▶ _What you need to do_
Omitting all images, transcribe the listing word for word.

━━━━━━━━━━━━━━━━━━━━

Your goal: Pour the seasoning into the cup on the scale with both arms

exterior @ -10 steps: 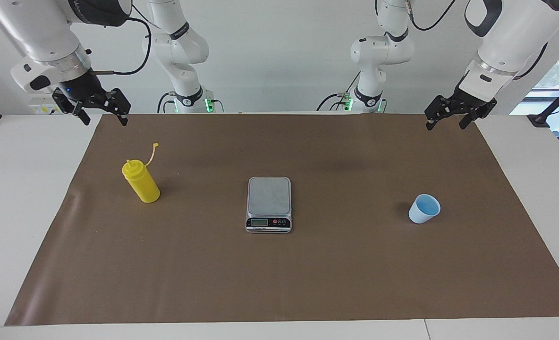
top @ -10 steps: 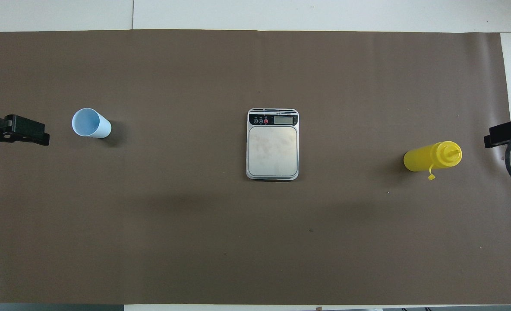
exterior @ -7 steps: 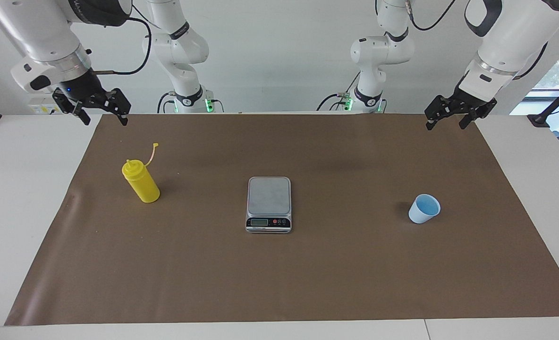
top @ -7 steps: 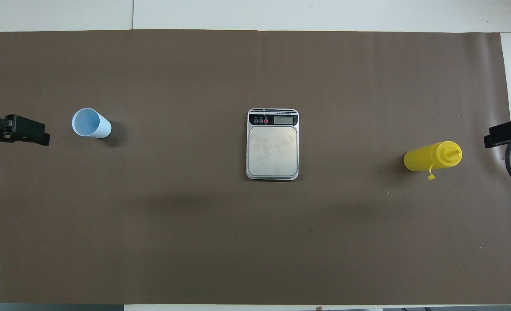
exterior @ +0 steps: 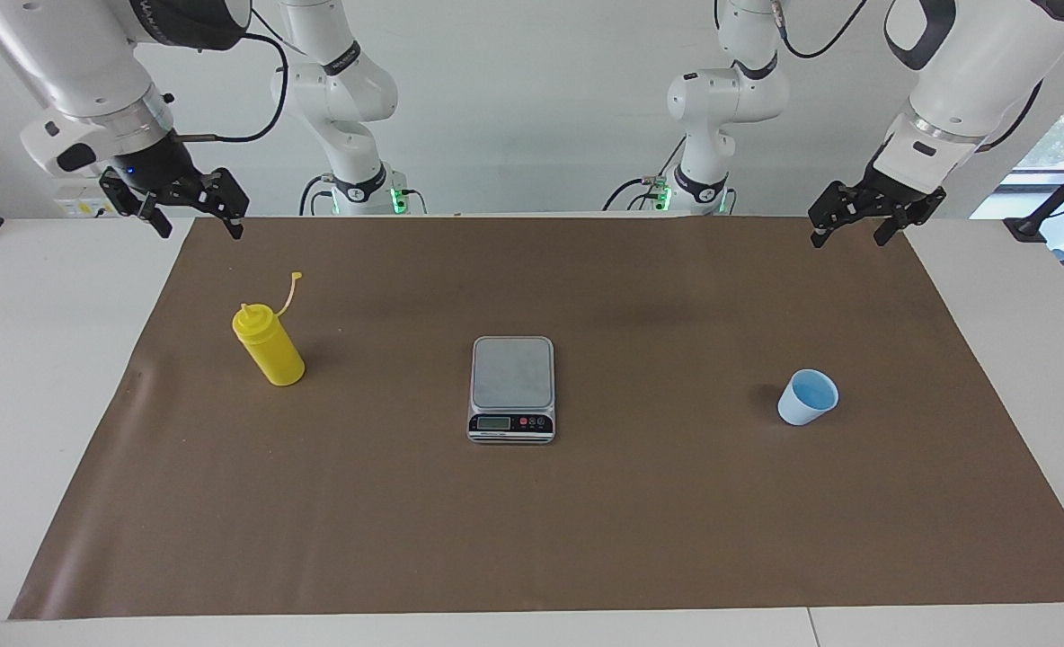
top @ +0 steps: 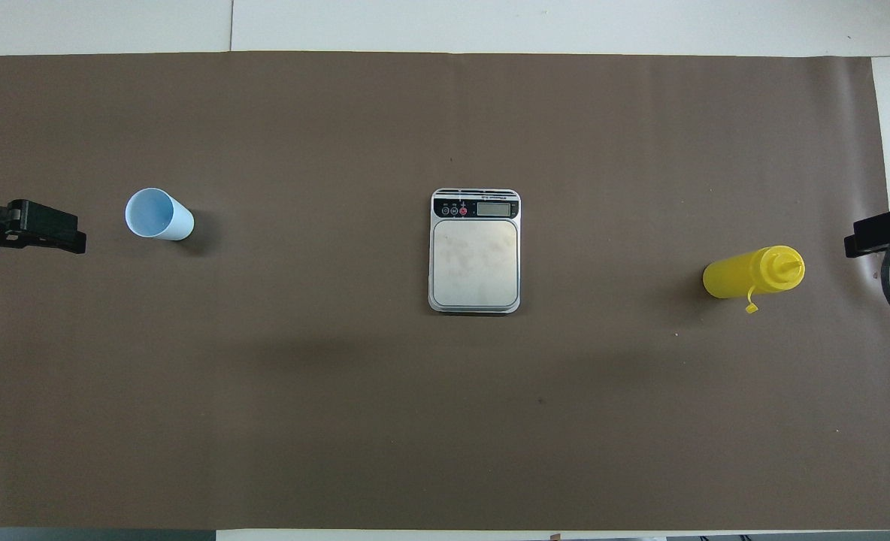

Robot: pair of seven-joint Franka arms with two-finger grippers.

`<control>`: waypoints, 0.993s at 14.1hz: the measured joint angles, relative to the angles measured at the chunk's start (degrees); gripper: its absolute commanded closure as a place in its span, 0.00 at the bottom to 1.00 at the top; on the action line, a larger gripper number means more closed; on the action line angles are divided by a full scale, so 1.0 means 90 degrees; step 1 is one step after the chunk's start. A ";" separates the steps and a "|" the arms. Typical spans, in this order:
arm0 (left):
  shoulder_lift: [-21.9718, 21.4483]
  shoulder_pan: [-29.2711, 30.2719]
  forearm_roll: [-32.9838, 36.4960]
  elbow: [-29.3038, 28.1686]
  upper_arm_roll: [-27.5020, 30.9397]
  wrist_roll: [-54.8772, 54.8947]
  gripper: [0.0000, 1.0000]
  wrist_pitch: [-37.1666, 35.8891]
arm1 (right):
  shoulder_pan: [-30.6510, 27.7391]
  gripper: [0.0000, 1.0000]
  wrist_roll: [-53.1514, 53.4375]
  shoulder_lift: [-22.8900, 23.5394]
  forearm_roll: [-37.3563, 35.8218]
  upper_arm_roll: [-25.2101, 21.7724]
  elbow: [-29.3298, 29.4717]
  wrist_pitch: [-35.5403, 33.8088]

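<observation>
The yellow seasoning bottle [exterior: 268,350] stands upright on the brown mat toward the right arm's end, its cap hanging on its tether; it also shows in the overhead view [top: 752,273]. The silver scale [exterior: 512,388] sits mid-mat with nothing on its plate [top: 475,259]. The light blue cup [exterior: 807,397] stands upright on the mat toward the left arm's end, also in the overhead view [top: 158,214]. My right gripper [exterior: 201,232] hangs open and empty over the mat's edge at the bottle's end. My left gripper [exterior: 848,239] hangs open and empty over the mat's edge at the cup's end.
The brown mat [exterior: 532,521] covers most of the white table [exterior: 38,377]. The arm bases stand at the robots' edge of the table [exterior: 361,193]. Bottle, scale and cup stand far apart from one another.
</observation>
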 measured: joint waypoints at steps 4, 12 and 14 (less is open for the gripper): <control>0.0001 0.0192 0.0005 -0.0083 0.0012 0.0019 0.00 0.0433 | -0.0009 0.00 0.0000 0.0000 0.0000 -0.0005 0.0000 0.0011; 0.0774 0.0263 0.0006 -0.0555 0.0023 0.0566 0.00 0.1825 | -0.0122 0.00 0.2025 0.0010 0.0478 -0.0084 -0.0063 0.0087; 0.1138 0.0284 0.0007 -0.0611 0.0022 0.0634 0.00 0.2311 | -0.0165 0.00 0.3235 0.0014 0.0886 -0.0086 -0.0100 0.0087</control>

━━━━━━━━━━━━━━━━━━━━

▶ _Your response_
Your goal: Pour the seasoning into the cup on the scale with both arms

exterior @ -10 steps: 
top @ -10 steps: 
exterior @ -7 steps: 
top @ -7 steps: 
exterior @ +0 steps: 
top @ +0 steps: 

Robot: pair of seven-joint Franka arms with two-finger grippers.

`<control>`: waypoints, 0.993s at 14.1hz: the measured joint angles, relative to the angles measured at the chunk's start (degrees); gripper: its absolute commanded closure as a place in its span, 0.00 at the bottom to 1.00 at the top; on the action line, a larger gripper number means more closed; on the action line angles are divided by a full scale, so 1.0 means 90 degrees; step 1 is one step after the chunk's start. A ";" separates the steps and a "|" the arms. Typical spans, in this order:
arm0 (left):
  shoulder_lift: [-21.9718, 21.4483]
  shoulder_pan: [-29.2711, 30.2719]
  forearm_roll: [-32.9838, 36.4960]
  elbow: [-29.3038, 28.1686]
  upper_arm_roll: [-27.5020, 30.9397]
  wrist_roll: [-54.8772, 54.8947]
  gripper: [0.0000, 1.0000]
  wrist_pitch: [-37.1666, 35.8891]
arm1 (right):
  shoulder_pan: [-30.6510, 27.7391]
  gripper: [0.0000, 1.0000]
  wrist_roll: [-53.1514, 53.4375]
  shoulder_lift: [-22.8900, 23.5394]
  forearm_roll: [-37.3563, 35.8218]
  upper_arm_roll: [-25.2101, 21.7724]
  elbow: [-29.3298, 29.4717]
  wrist_pitch: [-35.5403, 33.8088]

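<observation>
The yellow seasoning bottle [exterior: 268,350] stands upright on the brown mat toward the right arm's end, its cap hanging on its tether; it also shows in the overhead view [top: 752,273]. The silver scale [exterior: 512,388] sits mid-mat with nothing on its plate [top: 475,259]. The light blue cup [exterior: 807,397] stands upright on the mat toward the left arm's end, also in the overhead view [top: 158,214]. My right gripper [exterior: 201,232] hangs open and empty over the mat's edge at the bottle's end. My left gripper [exterior: 848,239] hangs open and empty over the mat's edge at the cup's end.
The brown mat [exterior: 532,521] covers most of the white table [exterior: 38,377]. The arm bases stand at the robots' edge of the table [exterior: 361,193]. Bottle, scale and cup stand far apart from one another.
</observation>
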 measured: joint waypoints at steps 4, 12 and 14 (less is open for the gripper): <control>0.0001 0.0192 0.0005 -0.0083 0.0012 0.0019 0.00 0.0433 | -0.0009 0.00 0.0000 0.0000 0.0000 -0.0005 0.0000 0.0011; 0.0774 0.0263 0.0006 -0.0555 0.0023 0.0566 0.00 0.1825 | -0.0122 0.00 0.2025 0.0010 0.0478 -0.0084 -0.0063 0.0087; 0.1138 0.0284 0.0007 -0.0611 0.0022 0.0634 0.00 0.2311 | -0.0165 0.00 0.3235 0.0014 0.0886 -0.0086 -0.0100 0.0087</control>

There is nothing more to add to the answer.